▸ **WORK TASK**: Nothing in the listing may change. Repeat all of it.

▸ **ENTRIES PROVIDED**:
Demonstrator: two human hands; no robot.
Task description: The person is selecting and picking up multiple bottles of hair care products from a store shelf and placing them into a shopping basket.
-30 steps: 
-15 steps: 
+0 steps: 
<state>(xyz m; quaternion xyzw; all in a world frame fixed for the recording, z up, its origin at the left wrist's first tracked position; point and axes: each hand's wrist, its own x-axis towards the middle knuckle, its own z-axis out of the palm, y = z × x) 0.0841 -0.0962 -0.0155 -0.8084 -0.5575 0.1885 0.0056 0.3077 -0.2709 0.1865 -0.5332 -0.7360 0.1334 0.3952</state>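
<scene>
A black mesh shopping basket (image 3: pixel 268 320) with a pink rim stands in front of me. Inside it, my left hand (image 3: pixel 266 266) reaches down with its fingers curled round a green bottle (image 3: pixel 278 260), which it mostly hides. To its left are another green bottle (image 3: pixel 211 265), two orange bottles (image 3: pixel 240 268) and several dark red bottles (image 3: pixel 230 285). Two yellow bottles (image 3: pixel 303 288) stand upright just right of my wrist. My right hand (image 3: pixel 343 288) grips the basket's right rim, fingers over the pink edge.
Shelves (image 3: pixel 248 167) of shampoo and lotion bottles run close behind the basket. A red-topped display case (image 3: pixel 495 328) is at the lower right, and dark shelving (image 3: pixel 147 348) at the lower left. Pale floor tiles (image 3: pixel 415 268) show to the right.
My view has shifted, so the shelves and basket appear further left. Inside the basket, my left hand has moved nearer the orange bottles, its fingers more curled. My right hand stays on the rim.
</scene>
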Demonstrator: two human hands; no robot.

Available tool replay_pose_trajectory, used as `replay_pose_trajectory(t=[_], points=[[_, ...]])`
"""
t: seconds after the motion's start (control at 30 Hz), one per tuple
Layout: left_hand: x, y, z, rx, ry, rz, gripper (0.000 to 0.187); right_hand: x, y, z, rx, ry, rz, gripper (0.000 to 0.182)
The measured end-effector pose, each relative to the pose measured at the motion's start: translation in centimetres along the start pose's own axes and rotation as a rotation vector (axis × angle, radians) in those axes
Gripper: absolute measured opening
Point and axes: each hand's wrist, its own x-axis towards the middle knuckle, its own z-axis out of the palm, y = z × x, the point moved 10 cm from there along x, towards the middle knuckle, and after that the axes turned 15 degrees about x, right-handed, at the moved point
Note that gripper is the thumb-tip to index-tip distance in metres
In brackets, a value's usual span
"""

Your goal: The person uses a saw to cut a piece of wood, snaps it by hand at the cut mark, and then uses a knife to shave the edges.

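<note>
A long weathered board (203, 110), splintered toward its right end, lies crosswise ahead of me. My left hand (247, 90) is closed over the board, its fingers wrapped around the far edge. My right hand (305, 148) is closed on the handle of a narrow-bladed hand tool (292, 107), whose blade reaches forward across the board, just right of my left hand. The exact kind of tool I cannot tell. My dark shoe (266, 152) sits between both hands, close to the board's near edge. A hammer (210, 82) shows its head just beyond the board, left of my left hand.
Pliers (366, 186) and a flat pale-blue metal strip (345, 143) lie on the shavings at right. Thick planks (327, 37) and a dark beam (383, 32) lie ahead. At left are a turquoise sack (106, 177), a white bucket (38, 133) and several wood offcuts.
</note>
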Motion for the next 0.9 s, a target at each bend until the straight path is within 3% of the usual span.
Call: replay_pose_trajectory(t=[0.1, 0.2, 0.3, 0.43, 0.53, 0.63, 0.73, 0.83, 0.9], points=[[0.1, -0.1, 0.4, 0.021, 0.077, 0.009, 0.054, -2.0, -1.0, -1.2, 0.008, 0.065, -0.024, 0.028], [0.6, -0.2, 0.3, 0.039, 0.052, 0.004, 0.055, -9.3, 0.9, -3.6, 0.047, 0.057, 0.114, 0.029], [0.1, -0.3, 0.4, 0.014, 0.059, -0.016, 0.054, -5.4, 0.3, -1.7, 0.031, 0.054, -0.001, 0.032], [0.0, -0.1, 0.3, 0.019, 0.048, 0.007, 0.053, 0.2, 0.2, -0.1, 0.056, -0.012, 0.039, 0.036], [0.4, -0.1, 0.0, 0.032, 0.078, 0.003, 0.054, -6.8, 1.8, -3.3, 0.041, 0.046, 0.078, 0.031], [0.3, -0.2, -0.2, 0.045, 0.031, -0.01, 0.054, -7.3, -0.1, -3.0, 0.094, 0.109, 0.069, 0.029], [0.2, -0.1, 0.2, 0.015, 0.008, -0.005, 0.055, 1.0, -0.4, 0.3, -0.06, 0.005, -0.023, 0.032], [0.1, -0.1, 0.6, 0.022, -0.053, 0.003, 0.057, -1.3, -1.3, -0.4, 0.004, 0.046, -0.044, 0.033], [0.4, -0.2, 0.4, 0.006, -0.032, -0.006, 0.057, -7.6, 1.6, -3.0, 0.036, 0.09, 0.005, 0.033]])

▸ **THE ANSWER**:
Demonstrator: two human hands; no robot.
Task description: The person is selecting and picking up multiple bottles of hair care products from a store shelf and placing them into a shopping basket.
-30 steps: 
-15 steps: 
+0 steps: 
<state>(xyz m; quaternion xyzw; all in a world frame fixed for the recording, z up, its origin at the left wrist's first tracked position; point and axes: each hand's wrist, its own x-axis towards the middle knuckle, its own z-axis out of the palm, y = z × x) 0.0841 -0.0962 -0.0155 -0.8084 -0.5575 0.1885 0.0056 0.3077 -0.2709 0.1865 -0.5332 -0.7360 0.1334 0.3952</state>
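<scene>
A black mesh shopping basket (image 3: pixel 268 320) with a pink rim stands in front of me. Inside it, my left hand (image 3: pixel 266 266) reaches down with its fingers curled round a green bottle (image 3: pixel 278 260), which it mostly hides. To its left are another green bottle (image 3: pixel 211 265), two orange bottles (image 3: pixel 240 268) and several dark red bottles (image 3: pixel 230 285). Two yellow bottles (image 3: pixel 303 288) stand upright just right of my wrist. My right hand (image 3: pixel 343 288) grips the basket's right rim, fingers over the pink edge.
Shelves (image 3: pixel 248 167) of shampoo and lotion bottles run close behind the basket. A red-topped display case (image 3: pixel 495 328) is at the lower right, and dark shelving (image 3: pixel 147 348) at the lower left. Pale floor tiles (image 3: pixel 415 268) show to the right.
My view has shifted, so the shelves and basket appear further left. Inside the basket, my left hand has moved nearer the orange bottles, its fingers more curled. My right hand stays on the rim.
</scene>
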Demonstrator: two human hands; no robot.

Available tool replay_pose_trajectory, used as `replay_pose_trajectory(t=[_], points=[[_, ...]])`
"""
t: seconds after the motion's start (control at 30 Hz), one per tuple
Layout: left_hand: x, y, z, rx, ry, rz, gripper (0.000 to 0.187); right_hand: x, y, z, rx, ry, rz, gripper (0.000 to 0.182)
The measured end-effector pose, each relative to the pose measured at the motion's start: translation in centimetres along the start pose's own axes and rotation as a rotation vector (axis × angle, radians) in those axes
Gripper: absolute measured opening
Point and axes: each hand's wrist, its own x-axis towards the middle knuckle, its own z-axis out of the palm, y = z × x, the point moved 10 cm from there along x, towards the middle knuckle, and after that the axes turned 15 degrees about x, right-handed, at the moved point
Note that gripper is the thumb-tip to index-tip distance in metres
In brackets, a value's usual span
"""

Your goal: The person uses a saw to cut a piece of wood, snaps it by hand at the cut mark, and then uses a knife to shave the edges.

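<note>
A long weathered board (203, 110), splintered toward its right end, lies crosswise ahead of me. My left hand (247, 90) is closed over the board, its fingers wrapped around the far edge. My right hand (305, 148) is closed on the handle of a narrow-bladed hand tool (292, 107), whose blade reaches forward across the board, just right of my left hand. The exact kind of tool I cannot tell. My dark shoe (266, 152) sits between both hands, close to the board's near edge. A hammer (210, 82) shows its head just beyond the board, left of my left hand.
Pliers (366, 186) and a flat pale-blue metal strip (345, 143) lie on the shavings at right. Thick planks (327, 37) and a dark beam (383, 32) lie ahead. At left are a turquoise sack (106, 177), a white bucket (38, 133) and several wood offcuts.
</note>
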Motion for the next 0.9 s, a target at each bend until the straight path is within 3% of the usual span.
Call: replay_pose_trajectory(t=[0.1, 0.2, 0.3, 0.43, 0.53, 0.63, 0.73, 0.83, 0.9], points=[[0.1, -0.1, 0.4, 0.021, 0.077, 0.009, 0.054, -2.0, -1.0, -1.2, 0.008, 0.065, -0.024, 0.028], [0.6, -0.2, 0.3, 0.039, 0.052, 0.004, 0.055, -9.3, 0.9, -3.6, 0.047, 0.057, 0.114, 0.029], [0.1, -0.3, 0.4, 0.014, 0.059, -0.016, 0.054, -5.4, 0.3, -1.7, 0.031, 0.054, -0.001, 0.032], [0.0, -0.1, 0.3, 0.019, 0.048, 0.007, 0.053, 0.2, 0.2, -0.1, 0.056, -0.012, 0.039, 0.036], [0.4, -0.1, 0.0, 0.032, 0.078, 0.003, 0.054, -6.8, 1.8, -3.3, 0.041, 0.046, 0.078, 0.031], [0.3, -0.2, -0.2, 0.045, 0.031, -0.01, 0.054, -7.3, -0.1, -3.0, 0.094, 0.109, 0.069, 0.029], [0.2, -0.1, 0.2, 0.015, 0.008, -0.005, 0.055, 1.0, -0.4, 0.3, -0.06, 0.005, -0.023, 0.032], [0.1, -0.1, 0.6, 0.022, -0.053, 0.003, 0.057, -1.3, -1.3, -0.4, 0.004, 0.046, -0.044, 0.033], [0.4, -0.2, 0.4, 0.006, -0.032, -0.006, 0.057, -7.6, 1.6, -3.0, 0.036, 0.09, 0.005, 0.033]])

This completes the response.